[TASK DESCRIPTION] Retype all of the data exactly as given.

━━━ COLLECTED MATERIAL

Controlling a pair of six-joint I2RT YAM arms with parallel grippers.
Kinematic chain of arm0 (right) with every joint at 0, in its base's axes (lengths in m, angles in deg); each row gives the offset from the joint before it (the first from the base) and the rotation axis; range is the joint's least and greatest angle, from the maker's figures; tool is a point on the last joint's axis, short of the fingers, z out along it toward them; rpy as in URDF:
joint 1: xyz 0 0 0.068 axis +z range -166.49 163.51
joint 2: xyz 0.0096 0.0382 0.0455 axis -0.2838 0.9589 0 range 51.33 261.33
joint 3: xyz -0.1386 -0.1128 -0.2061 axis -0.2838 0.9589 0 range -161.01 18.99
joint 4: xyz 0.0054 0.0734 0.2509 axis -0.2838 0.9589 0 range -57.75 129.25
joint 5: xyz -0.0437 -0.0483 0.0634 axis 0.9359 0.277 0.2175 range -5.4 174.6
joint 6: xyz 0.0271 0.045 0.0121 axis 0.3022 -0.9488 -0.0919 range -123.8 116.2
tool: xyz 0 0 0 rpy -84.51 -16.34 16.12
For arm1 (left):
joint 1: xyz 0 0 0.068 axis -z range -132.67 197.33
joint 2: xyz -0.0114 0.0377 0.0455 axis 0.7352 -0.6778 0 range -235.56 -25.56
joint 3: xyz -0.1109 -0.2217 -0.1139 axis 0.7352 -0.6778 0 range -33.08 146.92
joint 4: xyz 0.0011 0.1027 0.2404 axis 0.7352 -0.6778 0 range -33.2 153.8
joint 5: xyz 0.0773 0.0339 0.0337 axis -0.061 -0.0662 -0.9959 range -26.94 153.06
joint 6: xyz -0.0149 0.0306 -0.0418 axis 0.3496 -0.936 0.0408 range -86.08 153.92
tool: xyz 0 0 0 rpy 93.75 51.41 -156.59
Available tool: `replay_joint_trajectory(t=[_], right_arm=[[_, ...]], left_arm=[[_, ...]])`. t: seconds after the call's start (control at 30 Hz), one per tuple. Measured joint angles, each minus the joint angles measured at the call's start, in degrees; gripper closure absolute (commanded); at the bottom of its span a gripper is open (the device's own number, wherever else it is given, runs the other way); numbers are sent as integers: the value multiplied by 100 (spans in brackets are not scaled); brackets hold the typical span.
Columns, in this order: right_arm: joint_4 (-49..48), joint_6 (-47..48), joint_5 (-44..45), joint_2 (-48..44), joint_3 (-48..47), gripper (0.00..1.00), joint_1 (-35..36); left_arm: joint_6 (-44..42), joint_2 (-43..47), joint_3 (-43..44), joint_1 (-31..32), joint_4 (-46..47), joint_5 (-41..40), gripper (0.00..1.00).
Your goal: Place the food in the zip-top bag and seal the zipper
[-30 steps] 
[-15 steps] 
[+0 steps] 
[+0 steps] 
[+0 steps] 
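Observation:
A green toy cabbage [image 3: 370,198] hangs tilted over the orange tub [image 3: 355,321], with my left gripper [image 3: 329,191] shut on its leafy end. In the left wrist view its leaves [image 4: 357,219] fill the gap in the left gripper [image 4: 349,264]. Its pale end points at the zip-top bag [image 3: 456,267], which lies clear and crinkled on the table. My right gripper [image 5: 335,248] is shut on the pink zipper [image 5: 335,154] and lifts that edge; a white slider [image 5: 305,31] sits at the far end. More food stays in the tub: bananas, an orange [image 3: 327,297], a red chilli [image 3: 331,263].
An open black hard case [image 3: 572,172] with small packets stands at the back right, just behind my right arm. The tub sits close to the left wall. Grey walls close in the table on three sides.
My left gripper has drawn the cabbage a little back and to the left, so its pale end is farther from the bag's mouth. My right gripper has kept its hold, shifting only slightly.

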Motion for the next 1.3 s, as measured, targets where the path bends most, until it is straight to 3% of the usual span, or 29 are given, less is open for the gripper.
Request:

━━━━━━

[TASK SOLUTION]
Controlling a pair of six-joint I2RT YAM arms with parallel grippers.
Kinematic chain of arm0 (right) with every joint at 0, in its base's axes (lengths in m, angles in deg); each row gives the offset from the joint before it (the first from the base) and the rotation axis; range is the joint's least and greatest angle, from the maker's figures; tool is a point on the last joint's axis, short of the fingers, z out along it toward them; rpy as in URDF:
joint 1: xyz 0 0 0.068 axis +z range -166.49 163.51
joint 2: xyz 0.0096 0.0382 0.0455 axis -0.2838 0.9589 0 range 51.33 261.33
joint 3: xyz -0.1386 -0.1128 -0.2061 axis -0.2838 0.9589 0 range -161.01 18.99
joint 4: xyz 0.0054 0.0734 0.2509 axis -0.2838 0.9589 0 range -57.75 129.25
joint 5: xyz -0.0437 -0.0483 0.0634 axis 0.9359 0.277 0.2175 range -5.4 174.6
joint 6: xyz 0.0271 0.045 0.0121 axis 0.3022 -0.9488 -0.0919 range -123.8 116.2
tool: xyz 0 0 0 rpy -84.51 -16.34 16.12
For arm1 (left):
joint 1: xyz 0 0 0.068 axis -z range -132.67 197.33
joint 2: xyz -0.0114 0.0377 0.0455 axis 0.7352 -0.6778 0 range -235.56 -25.56
joint 3: xyz -0.1109 -0.2217 -0.1139 axis 0.7352 -0.6778 0 range -33.08 146.92
joint 4: xyz 0.0011 0.1027 0.2404 axis 0.7352 -0.6778 0 range -33.2 153.8
joint 5: xyz 0.0773 0.0339 0.0337 axis -0.061 -0.0662 -0.9959 range -26.94 153.06
joint 6: xyz -0.0149 0.0306 -0.0418 axis 0.3496 -0.936 0.0408 range -86.08 153.92
tool: xyz 0 0 0 rpy 93.75 51.41 -156.59
Available tool: `replay_joint_trajectory(t=[_], right_arm=[[_, ...]], left_arm=[[_, ...]])`. t: seconds after the call's start (control at 30 Hz), one per tuple. Measured joint angles, each minus the joint angles measured at the call's start, in degrees; gripper closure absolute (commanded); at the bottom of its span a gripper is open (the device's own number, wherever else it is given, runs the other way); numbers are sent as integers: the value multiplied by 100 (spans in brackets are not scaled); brackets hold the typical span.
Columns, in this order: right_arm: joint_4 (-49..48), joint_6 (-47..48), joint_5 (-44..45), joint_2 (-48..44), joint_3 (-48..47), gripper (0.00..1.00), joint_1 (-35..36); left_arm: joint_6 (-44..42), joint_2 (-43..47), joint_3 (-43..44), joint_1 (-31..32), joint_4 (-46..47), joint_5 (-41..40), gripper (0.00..1.00).
Your goal: Place the food in the zip-top bag and seal the zipper
[-30 steps] 
[-15 steps] 
[+0 steps] 
[+0 steps] 
[+0 steps] 
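Observation:
A green toy cabbage [image 3: 370,198] hangs tilted over the orange tub [image 3: 355,321], with my left gripper [image 3: 329,191] shut on its leafy end. In the left wrist view its leaves [image 4: 357,219] fill the gap in the left gripper [image 4: 349,264]. Its pale end points at the zip-top bag [image 3: 456,267], which lies clear and crinkled on the table. My right gripper [image 5: 335,248] is shut on the pink zipper [image 5: 335,154] and lifts that edge; a white slider [image 5: 305,31] sits at the far end. More food stays in the tub: bananas, an orange [image 3: 327,297], a red chilli [image 3: 331,263].
An open black hard case [image 3: 572,172] with small packets stands at the back right, just behind my right arm. The tub sits close to the left wall. Grey walls close in the table on three sides.
My left gripper has drawn the cabbage a little back and to the left, so its pale end is farther from the bag's mouth. My right gripper has kept its hold, shifting only slightly.
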
Motion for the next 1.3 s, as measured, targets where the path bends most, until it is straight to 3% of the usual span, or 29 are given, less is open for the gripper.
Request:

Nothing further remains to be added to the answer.